### Goal of the exercise
Would you repeat all the lines below, exactly as they stand?

### Recorded data
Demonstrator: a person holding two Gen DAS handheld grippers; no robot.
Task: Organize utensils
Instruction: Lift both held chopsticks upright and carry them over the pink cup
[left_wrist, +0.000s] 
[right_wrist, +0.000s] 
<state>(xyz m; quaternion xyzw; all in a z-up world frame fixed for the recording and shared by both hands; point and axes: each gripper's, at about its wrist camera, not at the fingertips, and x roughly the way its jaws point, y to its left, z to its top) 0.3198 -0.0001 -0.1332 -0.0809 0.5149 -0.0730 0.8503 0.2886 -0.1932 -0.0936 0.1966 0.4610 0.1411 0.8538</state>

### Response area
Demonstrator: a person holding two Gen DAS handheld grippers; no robot.
Task: Organize utensils
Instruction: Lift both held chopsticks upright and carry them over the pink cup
[left_wrist, +0.000s] 
[right_wrist, +0.000s] 
<state>(xyz m; quaternion xyzw; all in a z-up world frame fixed for the recording and shared by both hands; point and axes: each gripper's, at about its wrist camera, not at the fingertips, and x roughly the way its jaws point, y to its left, z to its top) 0.3198 -0.0001 -0.1332 -0.0809 0.5149 -0.0730 0.8503 0.2886 -0.1932 -0.0936 0.1966 0.4610 0.1411 0.8538</state>

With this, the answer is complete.